→ ACTIVITY
Set down exactly the lines below, starting at the one that contains "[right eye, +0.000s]" and ending at the one that contains "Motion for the", with both of those lines included and nothing else.

→ SUPPLIED DATA

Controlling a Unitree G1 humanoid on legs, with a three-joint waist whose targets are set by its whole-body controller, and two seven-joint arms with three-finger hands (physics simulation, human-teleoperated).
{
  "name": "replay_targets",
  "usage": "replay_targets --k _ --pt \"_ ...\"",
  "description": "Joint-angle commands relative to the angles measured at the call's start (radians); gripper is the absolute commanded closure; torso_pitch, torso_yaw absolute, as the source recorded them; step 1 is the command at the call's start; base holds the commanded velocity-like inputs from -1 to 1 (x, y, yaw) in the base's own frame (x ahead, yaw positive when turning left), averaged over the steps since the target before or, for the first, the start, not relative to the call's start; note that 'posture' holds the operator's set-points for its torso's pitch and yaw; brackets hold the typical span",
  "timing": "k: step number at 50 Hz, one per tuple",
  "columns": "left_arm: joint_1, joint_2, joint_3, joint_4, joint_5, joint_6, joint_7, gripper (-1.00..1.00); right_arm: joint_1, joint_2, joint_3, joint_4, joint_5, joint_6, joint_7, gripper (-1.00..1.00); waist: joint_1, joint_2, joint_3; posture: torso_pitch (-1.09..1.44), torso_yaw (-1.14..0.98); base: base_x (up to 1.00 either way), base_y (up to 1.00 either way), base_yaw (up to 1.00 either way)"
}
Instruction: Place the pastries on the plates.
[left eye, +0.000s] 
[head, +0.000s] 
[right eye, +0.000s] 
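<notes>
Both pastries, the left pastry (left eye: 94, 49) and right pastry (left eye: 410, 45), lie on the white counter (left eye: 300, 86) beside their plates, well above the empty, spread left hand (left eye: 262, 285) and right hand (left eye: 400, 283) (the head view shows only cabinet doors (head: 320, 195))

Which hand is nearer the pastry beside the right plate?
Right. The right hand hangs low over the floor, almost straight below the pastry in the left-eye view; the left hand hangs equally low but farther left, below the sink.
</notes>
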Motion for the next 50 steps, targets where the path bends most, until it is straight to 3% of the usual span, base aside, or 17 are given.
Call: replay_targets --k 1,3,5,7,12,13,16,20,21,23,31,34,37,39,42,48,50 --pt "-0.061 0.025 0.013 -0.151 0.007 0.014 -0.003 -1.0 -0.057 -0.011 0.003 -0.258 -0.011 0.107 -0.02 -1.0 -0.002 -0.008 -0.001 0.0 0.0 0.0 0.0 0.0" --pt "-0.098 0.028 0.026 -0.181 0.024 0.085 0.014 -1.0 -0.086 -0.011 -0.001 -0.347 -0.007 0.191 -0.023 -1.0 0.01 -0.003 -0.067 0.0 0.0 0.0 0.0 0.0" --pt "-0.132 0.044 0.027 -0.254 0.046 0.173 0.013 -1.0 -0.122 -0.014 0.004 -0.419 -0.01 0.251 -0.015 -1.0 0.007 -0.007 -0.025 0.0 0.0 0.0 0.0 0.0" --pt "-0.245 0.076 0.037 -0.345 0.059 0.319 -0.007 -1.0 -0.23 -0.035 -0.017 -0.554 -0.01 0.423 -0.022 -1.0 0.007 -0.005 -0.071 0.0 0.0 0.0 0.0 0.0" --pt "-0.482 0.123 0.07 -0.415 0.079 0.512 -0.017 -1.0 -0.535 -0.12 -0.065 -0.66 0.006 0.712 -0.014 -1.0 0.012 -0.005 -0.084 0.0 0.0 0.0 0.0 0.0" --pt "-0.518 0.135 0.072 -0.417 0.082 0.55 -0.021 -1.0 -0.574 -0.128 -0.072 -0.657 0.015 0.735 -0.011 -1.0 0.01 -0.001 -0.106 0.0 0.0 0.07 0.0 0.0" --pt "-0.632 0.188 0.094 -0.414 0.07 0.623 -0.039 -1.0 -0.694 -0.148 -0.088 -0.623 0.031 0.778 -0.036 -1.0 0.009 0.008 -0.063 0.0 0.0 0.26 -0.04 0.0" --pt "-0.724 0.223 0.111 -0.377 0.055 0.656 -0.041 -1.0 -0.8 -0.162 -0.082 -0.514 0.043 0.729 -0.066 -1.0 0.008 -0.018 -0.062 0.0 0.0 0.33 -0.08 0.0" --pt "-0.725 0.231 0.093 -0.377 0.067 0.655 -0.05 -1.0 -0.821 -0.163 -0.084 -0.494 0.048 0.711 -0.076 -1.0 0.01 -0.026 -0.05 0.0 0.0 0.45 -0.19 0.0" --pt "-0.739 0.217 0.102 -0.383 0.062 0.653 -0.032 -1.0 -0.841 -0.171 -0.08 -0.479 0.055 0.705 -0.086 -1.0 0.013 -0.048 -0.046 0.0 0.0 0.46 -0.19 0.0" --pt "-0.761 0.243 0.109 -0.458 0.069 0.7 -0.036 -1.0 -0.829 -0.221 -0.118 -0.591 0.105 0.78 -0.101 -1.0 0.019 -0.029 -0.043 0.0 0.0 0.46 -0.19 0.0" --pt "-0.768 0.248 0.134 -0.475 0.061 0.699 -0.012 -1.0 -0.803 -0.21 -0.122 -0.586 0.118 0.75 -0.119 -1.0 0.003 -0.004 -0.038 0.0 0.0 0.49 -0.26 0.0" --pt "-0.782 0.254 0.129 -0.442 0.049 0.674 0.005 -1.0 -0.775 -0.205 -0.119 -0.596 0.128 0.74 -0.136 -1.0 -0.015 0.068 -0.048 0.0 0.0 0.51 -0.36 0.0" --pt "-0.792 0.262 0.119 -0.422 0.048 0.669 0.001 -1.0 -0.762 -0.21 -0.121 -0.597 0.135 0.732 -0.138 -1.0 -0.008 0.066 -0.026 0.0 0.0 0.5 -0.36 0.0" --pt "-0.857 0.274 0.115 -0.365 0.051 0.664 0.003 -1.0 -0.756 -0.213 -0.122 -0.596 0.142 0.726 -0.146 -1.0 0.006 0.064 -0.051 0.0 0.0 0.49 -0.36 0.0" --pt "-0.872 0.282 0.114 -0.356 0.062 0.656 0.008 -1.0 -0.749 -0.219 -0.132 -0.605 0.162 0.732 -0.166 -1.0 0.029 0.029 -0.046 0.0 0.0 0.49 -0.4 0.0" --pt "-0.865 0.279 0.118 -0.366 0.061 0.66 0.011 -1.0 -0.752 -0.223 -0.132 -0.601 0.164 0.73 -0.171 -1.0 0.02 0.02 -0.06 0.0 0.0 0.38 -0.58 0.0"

→ RESULT OF THE EXERCISE
[right eye, +0.000s] 
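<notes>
Both pastries, the left pastry (left eye: 94, 49) and right pastry (left eye: 410, 45), lie on the white counter (left eye: 300, 86) beside their plates, well above the empty, spread left hand (left eye: 262, 285) and right hand (left eye: 400, 283) (the head view shows only cabinet doors (head: 320, 195))

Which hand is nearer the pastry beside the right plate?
Right. The right hand hangs low over the floor, almost straight below the pastry in the left-eye view; the left hand hangs equally low but farther left, below the sink.
</notes>
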Motion for the next 50 steps, targets where the path bends most, until it is straight to 3% of the usual span, base aside, or 17 are given.

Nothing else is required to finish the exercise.